WHAT YOU SHOULD DO: Taking only the lines of the data below from the line with "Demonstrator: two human" to the line with "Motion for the", ends included, write them out exactly and without pictures.

===

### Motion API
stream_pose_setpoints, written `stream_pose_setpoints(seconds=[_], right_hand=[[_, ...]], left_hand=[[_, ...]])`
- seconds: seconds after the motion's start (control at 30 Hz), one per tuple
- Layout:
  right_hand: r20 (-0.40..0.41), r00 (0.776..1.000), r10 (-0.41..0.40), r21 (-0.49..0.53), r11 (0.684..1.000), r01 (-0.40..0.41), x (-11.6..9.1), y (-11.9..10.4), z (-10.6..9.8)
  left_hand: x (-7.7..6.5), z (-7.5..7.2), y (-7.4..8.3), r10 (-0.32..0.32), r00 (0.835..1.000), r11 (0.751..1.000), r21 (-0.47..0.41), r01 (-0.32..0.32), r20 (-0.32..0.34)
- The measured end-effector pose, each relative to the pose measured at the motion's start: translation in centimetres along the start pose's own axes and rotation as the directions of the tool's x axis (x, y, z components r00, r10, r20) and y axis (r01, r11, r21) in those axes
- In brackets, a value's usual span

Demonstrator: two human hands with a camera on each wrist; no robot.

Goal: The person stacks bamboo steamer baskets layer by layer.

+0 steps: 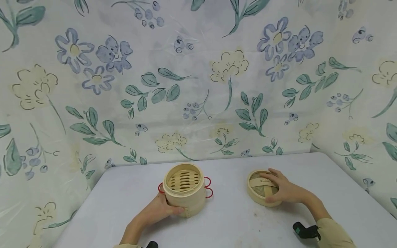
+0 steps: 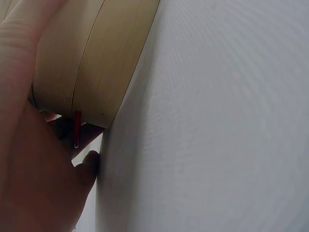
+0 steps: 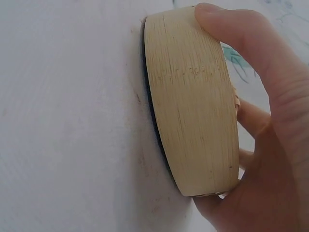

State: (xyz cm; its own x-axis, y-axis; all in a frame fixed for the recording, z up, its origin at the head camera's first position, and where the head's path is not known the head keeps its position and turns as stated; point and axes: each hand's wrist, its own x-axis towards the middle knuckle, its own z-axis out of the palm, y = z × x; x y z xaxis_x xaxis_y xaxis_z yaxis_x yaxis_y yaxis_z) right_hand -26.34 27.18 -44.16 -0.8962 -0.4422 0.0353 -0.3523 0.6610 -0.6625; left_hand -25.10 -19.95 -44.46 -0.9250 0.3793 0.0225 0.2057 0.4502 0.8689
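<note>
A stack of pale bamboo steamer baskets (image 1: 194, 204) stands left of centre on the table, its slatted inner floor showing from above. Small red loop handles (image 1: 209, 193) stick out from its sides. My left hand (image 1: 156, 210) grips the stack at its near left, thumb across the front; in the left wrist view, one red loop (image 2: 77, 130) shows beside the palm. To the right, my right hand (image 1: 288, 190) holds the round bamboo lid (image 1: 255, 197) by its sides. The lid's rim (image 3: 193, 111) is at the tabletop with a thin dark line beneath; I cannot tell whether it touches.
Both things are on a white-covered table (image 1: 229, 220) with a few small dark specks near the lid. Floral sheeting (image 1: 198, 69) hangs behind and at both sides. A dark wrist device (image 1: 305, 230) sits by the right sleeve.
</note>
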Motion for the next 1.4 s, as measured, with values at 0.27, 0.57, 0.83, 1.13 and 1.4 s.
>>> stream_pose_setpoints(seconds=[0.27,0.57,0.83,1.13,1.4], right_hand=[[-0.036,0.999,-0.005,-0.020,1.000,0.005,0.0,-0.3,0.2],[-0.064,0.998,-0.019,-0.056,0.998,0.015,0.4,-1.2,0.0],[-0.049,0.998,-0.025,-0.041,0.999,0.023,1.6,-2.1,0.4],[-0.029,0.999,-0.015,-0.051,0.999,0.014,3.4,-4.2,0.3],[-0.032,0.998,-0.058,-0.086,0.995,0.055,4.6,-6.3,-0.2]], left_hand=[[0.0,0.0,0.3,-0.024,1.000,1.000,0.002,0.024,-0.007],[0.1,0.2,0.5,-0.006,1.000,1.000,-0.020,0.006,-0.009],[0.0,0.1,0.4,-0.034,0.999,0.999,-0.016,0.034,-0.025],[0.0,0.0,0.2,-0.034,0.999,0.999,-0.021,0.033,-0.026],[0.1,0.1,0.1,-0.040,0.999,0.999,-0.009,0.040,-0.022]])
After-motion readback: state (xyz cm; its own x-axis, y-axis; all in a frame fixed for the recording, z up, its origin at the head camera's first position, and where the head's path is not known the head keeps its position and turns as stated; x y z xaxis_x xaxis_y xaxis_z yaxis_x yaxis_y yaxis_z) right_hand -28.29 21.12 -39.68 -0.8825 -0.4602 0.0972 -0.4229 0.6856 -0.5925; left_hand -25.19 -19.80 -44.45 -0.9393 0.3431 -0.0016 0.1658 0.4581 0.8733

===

RESPONSE:
Demonstrator: two human hands with a camera on each wrist; no robot.

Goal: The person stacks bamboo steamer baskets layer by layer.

+0 steps: 
+0 steps: 
+0 steps: 

State: (xyz cm; its own x-axis, y-axis; all in a frame fixed for the recording, z up, its origin at the head camera's first position, and where the head's path is not known the head keeps its position and turns as stated; point and axes: each hand's wrist, its own x-axis towards the middle knuckle, its own z-axis out of the palm, y = z × x; x y z xaxis_x xaxis_y xaxis_z yaxis_x yaxis_y yaxis_z) right_hand -26.34 27.18 -44.16 -0.8962 -0.4422 0.0353 -0.3523 0.6610 -0.6625; left_hand -25.10 -19.95 -44.46 -0.9250 0.3793 0.0225 0.2057 0.4502 0.8689
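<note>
A stack of pale bamboo steamer baskets (image 1: 194, 204) stands left of centre on the table, its slatted inner floor showing from above. Small red loop handles (image 1: 209, 193) stick out from its sides. My left hand (image 1: 156, 210) grips the stack at its near left, thumb across the front; in the left wrist view, one red loop (image 2: 77, 130) shows beside the palm. To the right, my right hand (image 1: 288, 190) holds the round bamboo lid (image 1: 255, 197) by its sides. The lid's rim (image 3: 193, 111) is at the tabletop with a thin dark line beneath; I cannot tell whether it touches.
Both things are on a white-covered table (image 1: 229, 220) with a few small dark specks near the lid. Floral sheeting (image 1: 198, 69) hangs behind and at both sides. A dark wrist device (image 1: 305, 230) sits by the right sleeve.
</note>
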Motion for the next 1.4 s, as measured, with values at 0.27, 0.57, 0.83, 1.13 and 1.4 s.

What the answer needed to say has been said.